Your task
Whatever appears in the records, write it out again exactly.

Supplied material
━━━━
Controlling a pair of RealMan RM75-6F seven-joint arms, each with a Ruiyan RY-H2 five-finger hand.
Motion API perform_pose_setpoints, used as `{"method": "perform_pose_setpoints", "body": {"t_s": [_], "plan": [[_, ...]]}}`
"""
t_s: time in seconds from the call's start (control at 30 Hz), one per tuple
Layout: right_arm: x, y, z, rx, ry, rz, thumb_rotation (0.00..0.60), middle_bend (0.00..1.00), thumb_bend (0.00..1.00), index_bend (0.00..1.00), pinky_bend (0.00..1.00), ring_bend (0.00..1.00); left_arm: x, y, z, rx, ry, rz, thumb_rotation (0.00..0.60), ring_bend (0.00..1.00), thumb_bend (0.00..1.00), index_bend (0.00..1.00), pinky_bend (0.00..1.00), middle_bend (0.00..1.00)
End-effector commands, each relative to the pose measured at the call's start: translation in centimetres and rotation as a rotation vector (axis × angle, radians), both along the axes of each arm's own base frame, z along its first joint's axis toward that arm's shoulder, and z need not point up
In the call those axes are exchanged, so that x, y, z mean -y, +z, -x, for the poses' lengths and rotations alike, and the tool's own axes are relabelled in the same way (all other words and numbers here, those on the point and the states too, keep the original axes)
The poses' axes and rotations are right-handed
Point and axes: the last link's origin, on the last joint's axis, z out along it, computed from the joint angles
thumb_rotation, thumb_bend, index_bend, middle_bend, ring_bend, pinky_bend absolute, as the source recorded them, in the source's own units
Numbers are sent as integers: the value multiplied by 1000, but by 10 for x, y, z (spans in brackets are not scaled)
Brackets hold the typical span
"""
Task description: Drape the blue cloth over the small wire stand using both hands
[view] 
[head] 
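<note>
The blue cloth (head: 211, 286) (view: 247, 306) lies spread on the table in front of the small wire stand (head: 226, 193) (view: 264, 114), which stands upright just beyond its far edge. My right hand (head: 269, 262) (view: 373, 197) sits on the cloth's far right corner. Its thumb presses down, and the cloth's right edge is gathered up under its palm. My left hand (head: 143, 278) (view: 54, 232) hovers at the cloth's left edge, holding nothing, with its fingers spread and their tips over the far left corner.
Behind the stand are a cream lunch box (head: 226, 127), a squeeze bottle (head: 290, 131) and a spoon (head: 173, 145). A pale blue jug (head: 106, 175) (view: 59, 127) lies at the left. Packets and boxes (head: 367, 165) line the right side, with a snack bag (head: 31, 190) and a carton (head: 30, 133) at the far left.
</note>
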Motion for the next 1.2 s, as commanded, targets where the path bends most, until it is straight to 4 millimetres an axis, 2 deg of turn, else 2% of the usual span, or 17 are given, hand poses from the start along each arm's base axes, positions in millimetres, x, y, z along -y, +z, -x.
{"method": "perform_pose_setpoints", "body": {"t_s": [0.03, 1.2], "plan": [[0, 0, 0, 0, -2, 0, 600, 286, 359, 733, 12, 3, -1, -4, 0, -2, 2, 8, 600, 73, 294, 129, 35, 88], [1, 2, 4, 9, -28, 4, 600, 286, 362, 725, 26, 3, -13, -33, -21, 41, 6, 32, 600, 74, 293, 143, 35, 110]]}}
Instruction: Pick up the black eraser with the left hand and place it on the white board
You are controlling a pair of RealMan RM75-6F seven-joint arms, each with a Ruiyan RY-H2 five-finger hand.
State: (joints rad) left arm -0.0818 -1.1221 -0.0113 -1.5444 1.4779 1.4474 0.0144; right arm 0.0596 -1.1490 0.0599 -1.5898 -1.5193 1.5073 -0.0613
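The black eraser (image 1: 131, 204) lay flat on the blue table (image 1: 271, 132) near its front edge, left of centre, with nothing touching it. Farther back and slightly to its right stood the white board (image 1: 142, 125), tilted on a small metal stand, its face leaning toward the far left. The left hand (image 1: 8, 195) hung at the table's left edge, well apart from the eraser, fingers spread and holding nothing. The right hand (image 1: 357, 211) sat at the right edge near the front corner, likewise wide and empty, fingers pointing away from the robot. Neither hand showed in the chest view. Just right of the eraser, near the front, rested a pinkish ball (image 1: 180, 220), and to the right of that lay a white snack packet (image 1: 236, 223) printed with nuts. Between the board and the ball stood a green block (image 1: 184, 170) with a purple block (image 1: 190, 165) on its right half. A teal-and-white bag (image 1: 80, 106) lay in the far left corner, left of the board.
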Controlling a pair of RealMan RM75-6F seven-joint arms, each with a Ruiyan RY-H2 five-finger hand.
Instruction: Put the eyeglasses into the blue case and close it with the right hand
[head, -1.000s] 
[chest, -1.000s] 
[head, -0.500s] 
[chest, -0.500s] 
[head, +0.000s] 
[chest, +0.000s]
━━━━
Result
Controlling a pair of RealMan RM75-6F seven-joint arms, each with a Ruiyan RY-H2 five-finger hand.
Motion API perform_pose_setpoints, used as `{"method": "perform_pose_setpoints", "body": {"t_s": [_], "plan": [[_, ...]]}}`
"""
t_s: time in seconds from the call's start (control at 30 Hz), one per tuple
Layout: right_arm: x, y, z, rx, ry, rz, thumb_rotation (0.00..0.60), middle_bend (0.00..1.00), thumb_bend (0.00..1.00), index_bend (0.00..1.00), pinky_bend (0.00..1.00), ring_bend (0.00..1.00); left_arm: x, y, z, rx, ry, rz, thumb_rotation (0.00..0.60), ring_bend (0.00..1.00), thumb_bend (0.00..1.00), index_bend (0.00..1.00), pinky_bend (0.00..1.00), middle_bend (0.00..1.00)
End-effector commands, each relative to the pose measured at the call's start: translation in centimetres and rotation as a rotation vector (axis × angle, radians), both along the axes of each arm's own base frame, z along its first joint's axis toward that arm's shoulder, and z need not point up
In the call those axes are exchanged, so that x, y, z mean -y, +z, -x, for the poses' lengths and rotations alike, and the tool's own axes are relabelled in the same way (all other words and numbers here, those on the point and the states too, keep the original axes)
The poses' axes and rotations are right-handed
Point and axes: the last link's origin, on the last joint's axis, z out along it, computed from the joint angles
thumb_rotation, thumb_bend, index_bend, middle_bend, ring_bend, pinky_bend absolute, as the source recorded them, in the source's own units
Numbers are sent as integers: the value multiplied by 1000, but by 10 for x, y, z (spans in brackets are not scaled)
Brackets hold the typical span
"""
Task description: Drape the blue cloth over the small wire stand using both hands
[view] 
[head] 
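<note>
The blue cloth (head: 211, 286) (view: 247, 306) lies spread on the table in front of the small wire stand (head: 226, 193) (view: 264, 114), which stands upright just beyond its far edge. My right hand (head: 269, 262) (view: 373, 197) sits on the cloth's far right corner. Its thumb presses down, and the cloth's right edge is gathered up under its palm. My left hand (head: 143, 278) (view: 54, 232) hovers at the cloth's left edge, holding nothing, with its fingers spread and their tips over the far left corner.
Behind the stand are a cream lunch box (head: 226, 127), a squeeze bottle (head: 290, 131) and a spoon (head: 173, 145). A pale blue jug (head: 106, 175) (view: 59, 127) lies at the left. Packets and boxes (head: 367, 165) line the right side, with a snack bag (head: 31, 190) and a carton (head: 30, 133) at the far left.
</note>
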Motion for the next 1.2 s, as commanded, targets where the path bends most, until it is straight to 4 millimetres an axis, 2 deg of turn, else 2% of the usual span, or 17 are given, hand poses from the start along each arm's base axes, positions in millimetres, x, y, z along -y, +z, -x.
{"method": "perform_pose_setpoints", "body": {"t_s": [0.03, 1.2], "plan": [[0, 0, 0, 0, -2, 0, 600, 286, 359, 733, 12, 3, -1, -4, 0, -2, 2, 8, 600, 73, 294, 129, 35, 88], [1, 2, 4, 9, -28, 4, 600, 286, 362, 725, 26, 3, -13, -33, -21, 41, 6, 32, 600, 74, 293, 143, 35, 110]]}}
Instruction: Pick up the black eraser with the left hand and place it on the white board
You are controlling a pair of RealMan RM75-6F seven-joint arms, each with a Ruiyan RY-H2 five-finger hand.
State: (joints rad) left arm -0.0818 -1.1221 -0.0113 -1.5444 1.4779 1.4474 0.0144; right arm 0.0596 -1.1490 0.0599 -1.5898 -1.5193 1.5073 -0.0613
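The black eraser (image 1: 131, 204) lay flat on the blue table (image 1: 271, 132) near its front edge, left of centre, with nothing touching it. Farther back and slightly to its right stood the white board (image 1: 142, 125), tilted on a small metal stand, its face leaning toward the far left. The left hand (image 1: 8, 195) hung at the table's left edge, well apart from the eraser, fingers spread and holding nothing. The right hand (image 1: 357, 211) sat at the right edge near the front corner, likewise wide and empty, fingers pointing away from the robot. Neither hand showed in the chest view. Just right of the eraser, near the front, rested a pinkish ball (image 1: 180, 220), and to the right of that lay a white snack packet (image 1: 236, 223) printed with nuts. Between the board and the ball stood a green block (image 1: 184, 170) with a purple block (image 1: 190, 165) on its right half. A teal-and-white bag (image 1: 80, 106) lay in the far left corner, left of the board.
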Controlling a pair of RealMan RM75-6F seven-joint arms, each with a Ruiyan RY-H2 five-finger hand.
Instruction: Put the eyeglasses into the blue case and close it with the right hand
[head, -1.000s] 
[chest, -1.000s] 
[head, -0.500s] 
[chest, -0.500s] 
[head, +0.000s] 
[chest, +0.000s]

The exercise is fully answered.